Remember though, that there are many ways to estimate a company's value, and a DCF is just one method. If you still have some burning questions about this type of valuation, take a look at the Simply Wall St analysis model.
Check out our latest analysis for Triad Group
The calculation
We're using the 2-stage growth model, which simply means we take in account two stages of company's growth. In the initial period the company may have a higher growth rate and the second stage is usually assumed to have a stable growth rate. To begin with, we have to get estimates of the next ten years of cash flows. Seeing as no analyst estimates of free cash flow are available to us, we have extrapolate the previous free cash flow (FCF) from the company's last reported value. We assume companies with shrinking free cash flow will slow their rate of shrinkage, and that companies with growing free cash flow will see their growth rate slow, over this period. We do this to reflect that growth tends to slow more in the early years than it does in later years.

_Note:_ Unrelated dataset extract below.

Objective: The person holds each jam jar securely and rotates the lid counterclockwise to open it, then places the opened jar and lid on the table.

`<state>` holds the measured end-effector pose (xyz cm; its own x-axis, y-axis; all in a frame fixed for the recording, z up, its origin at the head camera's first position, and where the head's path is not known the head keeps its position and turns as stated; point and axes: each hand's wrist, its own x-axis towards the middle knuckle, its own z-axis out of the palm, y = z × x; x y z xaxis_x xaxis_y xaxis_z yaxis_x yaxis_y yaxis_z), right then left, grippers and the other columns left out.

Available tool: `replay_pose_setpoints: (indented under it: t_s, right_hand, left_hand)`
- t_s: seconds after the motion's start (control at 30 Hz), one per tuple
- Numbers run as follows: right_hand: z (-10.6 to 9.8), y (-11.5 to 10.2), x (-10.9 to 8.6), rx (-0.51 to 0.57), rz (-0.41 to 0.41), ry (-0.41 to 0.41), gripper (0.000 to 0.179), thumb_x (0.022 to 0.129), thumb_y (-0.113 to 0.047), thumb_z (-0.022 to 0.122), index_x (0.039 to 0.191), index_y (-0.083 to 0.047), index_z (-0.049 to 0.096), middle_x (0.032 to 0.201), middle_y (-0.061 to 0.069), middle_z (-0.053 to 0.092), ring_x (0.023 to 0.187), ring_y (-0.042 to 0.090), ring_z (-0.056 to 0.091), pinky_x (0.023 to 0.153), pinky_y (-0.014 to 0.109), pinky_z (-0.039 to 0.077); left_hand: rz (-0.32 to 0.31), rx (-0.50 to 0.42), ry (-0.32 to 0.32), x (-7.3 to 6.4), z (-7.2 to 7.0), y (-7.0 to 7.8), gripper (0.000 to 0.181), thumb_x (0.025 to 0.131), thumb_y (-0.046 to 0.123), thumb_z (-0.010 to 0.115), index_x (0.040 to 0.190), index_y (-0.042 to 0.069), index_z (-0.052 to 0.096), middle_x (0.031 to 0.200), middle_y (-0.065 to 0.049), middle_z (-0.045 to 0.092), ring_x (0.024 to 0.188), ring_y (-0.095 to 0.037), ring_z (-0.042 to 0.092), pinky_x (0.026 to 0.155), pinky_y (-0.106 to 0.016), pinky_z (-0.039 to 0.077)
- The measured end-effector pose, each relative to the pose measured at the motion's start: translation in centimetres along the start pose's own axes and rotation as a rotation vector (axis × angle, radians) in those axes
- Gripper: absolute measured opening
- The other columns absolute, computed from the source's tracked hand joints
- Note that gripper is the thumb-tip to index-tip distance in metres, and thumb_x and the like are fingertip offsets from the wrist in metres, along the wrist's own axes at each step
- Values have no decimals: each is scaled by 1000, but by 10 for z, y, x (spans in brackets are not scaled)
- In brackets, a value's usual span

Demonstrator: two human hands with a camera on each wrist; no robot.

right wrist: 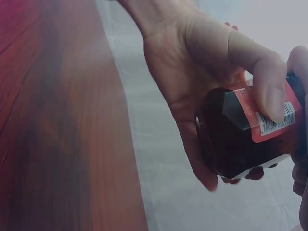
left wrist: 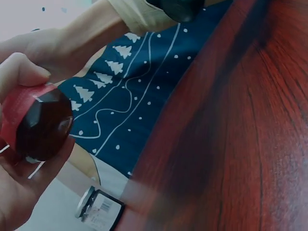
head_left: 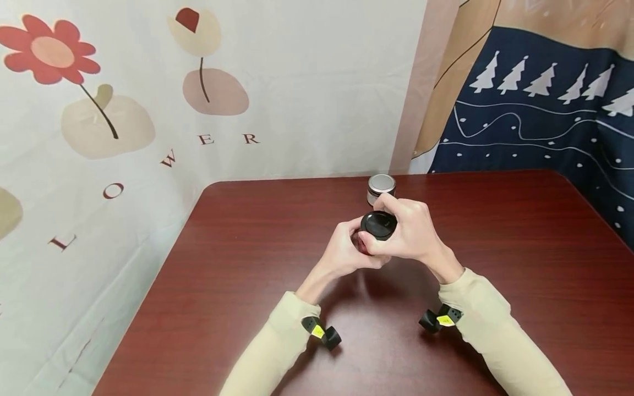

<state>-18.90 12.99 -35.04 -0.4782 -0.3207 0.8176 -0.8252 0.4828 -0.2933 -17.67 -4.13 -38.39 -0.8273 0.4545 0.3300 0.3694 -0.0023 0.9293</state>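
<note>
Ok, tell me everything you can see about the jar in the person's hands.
The jar has a body that looks like dark, shiny glass, a red label with a barcode, and a round black lid on top. It is held above the reddish-brown table, lid uppermost, though its exact tilt is unclear. The left hand grips the body, thumb over the label, while the right hand grips the lid.

Wood-grain red table (head_left: 257,247). Silver-lidded jar (head_left: 381,184) near table's far edge. White flower-print cloth (head_left: 317,104) behind table, navy tree-print cloth (head_left: 540,124) behind table's right end.
</note>
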Motion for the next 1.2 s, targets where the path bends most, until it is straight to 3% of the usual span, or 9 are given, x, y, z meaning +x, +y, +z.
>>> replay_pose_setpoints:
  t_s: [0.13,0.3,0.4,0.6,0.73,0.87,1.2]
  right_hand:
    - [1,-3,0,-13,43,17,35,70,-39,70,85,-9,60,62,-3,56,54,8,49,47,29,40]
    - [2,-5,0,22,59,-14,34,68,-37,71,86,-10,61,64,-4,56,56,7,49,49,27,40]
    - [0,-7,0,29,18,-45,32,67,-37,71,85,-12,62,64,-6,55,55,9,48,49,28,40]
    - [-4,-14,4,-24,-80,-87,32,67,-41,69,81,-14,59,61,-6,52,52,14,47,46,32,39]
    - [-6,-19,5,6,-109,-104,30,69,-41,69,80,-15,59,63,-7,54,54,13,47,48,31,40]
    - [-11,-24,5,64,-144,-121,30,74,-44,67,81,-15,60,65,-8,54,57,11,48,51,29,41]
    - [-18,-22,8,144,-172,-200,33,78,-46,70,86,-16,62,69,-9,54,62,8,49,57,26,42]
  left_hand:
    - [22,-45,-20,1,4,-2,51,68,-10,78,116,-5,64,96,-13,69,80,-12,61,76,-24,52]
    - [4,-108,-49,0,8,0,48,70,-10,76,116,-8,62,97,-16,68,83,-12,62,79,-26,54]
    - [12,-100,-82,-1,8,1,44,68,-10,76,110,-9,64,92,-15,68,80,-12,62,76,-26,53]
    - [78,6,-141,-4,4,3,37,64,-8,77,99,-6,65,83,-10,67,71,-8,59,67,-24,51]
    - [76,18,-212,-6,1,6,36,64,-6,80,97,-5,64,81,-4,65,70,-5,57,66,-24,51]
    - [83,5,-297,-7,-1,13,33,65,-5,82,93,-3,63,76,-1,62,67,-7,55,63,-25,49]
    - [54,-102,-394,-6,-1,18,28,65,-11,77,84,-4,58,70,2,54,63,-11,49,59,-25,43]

Generally we assume that a dollar today is more valuable than a dollar in the future, so we discount the value of these future cash flows to their estimated value in today's dollars:
10-year free cash flow (FCF) forecast
2021 | 2022 | 2023 | 2024 | 2025 | 2026 | 2027 | 2028 | 2029 | 2030 | |
Levered FCF (£, Millions) | UK£1.11m | UK£966.9k | UK£885.1k | UK£835.3k | UK£804.9k | UK£786.8k | UK£776.8k | UK£772.2k | UK£771.3k | UK£773.0k |
Growth Rate Estimate Source | Est @ -18.32% | Est @ -12.52% | Est @ -8.46% | Est @ -5.63% | Est @ -3.64% | Est @ -2.25% | Est @ -1.27% | Est @ -0.59% | Est @ -0.11% | Est @ 0.22% |
Present Value (£, Millions) Discounted @ 7.7% | UK£1.0 | UK£0.8 | UK£0.7 | UK£0.6 | UK£0.6 | UK£0.5 | UK£0.5 | UK£0.4 | UK£0.4 | UK£0.4 |
("Est" = FCF growth rate estimated by Simply Wall St)

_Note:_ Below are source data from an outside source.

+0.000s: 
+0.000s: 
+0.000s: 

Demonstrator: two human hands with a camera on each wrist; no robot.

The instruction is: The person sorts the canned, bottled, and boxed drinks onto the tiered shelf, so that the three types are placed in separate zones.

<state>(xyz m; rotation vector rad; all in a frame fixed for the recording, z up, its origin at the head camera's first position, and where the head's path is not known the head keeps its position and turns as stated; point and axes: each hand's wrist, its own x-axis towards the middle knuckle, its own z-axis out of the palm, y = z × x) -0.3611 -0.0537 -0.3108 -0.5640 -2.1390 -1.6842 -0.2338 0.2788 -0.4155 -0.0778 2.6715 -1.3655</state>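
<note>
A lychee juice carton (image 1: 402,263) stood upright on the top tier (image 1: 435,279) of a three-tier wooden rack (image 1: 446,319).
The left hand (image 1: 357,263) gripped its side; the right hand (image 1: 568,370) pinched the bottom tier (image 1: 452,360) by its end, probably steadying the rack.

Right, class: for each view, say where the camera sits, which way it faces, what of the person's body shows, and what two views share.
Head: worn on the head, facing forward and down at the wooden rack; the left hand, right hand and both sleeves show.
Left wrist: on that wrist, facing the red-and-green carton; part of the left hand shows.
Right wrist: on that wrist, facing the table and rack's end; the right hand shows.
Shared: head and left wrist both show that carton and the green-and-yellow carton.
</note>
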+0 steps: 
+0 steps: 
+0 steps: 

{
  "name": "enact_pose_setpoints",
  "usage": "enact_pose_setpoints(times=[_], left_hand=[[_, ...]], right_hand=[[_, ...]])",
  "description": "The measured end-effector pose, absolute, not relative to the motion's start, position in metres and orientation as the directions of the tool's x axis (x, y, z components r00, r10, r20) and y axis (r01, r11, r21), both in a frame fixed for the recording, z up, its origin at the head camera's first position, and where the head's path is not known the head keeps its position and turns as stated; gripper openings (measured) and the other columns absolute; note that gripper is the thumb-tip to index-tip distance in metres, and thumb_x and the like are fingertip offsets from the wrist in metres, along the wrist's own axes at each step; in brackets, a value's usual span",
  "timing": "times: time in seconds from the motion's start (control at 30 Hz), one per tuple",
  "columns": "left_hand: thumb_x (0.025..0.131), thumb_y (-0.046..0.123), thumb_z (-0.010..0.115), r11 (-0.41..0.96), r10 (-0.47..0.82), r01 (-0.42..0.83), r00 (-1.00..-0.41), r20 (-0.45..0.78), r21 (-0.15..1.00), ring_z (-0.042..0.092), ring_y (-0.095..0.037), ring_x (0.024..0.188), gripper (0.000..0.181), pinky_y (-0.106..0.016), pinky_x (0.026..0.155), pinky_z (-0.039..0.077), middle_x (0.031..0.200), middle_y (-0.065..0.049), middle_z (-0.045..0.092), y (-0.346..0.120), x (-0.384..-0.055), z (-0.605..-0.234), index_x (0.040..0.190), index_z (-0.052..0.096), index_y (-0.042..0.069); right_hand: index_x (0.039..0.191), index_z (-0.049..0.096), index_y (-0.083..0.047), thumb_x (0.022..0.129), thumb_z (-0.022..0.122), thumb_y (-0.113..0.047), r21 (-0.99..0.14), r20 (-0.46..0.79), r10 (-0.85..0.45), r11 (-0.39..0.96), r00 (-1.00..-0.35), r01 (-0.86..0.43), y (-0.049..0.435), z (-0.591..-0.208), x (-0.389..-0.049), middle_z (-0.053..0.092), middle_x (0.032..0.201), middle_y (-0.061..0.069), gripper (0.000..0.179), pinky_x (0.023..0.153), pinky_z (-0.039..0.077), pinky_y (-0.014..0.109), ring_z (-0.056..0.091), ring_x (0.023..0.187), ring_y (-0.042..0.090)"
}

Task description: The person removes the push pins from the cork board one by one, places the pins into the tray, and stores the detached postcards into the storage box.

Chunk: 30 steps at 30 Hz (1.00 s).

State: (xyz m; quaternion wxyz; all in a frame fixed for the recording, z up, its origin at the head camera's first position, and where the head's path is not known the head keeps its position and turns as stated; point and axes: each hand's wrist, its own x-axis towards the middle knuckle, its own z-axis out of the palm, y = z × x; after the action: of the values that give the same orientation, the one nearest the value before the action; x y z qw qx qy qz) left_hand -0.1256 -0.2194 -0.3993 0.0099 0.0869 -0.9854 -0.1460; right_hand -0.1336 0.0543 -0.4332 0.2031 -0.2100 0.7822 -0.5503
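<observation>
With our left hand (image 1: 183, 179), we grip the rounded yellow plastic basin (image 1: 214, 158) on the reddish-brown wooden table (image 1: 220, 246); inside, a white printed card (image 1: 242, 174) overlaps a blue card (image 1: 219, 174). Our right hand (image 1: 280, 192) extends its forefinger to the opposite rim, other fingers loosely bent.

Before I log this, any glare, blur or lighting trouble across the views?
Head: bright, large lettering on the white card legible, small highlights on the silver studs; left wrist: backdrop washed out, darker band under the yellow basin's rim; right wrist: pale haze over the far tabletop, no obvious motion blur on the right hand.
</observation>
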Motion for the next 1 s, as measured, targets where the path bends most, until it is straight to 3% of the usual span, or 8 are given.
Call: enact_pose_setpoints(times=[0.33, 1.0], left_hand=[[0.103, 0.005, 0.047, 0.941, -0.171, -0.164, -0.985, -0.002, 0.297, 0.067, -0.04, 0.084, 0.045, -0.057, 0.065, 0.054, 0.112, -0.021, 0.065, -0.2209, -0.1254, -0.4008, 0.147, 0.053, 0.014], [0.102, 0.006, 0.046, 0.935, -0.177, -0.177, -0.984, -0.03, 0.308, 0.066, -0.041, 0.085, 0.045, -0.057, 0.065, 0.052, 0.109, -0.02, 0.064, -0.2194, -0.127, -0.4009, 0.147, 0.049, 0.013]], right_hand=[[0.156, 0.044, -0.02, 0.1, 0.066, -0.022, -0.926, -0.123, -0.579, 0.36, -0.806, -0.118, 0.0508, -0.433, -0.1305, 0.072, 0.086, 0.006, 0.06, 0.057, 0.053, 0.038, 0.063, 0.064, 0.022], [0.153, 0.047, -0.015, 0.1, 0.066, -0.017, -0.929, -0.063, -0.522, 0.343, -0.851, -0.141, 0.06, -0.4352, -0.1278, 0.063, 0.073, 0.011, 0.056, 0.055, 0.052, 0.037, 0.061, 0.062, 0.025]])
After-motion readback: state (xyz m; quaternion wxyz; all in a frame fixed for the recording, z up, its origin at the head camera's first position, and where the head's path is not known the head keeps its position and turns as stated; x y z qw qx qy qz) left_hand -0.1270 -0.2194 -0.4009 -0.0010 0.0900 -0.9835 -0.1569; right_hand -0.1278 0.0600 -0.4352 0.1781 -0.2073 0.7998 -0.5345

Present Value of 10-year Cash Flow (PVCF) = UK£5.0m
We now need to calculate the Terminal Value, which accounts for all the future cash flows after this ten year period. The Gordon Growth formula is used to calculate Terminal Value at a future annual growth rate equal to the 5-year average of the 10-year government bond yield of 1.0%. We discount the terminal cash flows to today's value at a cost of equity of 7.7%.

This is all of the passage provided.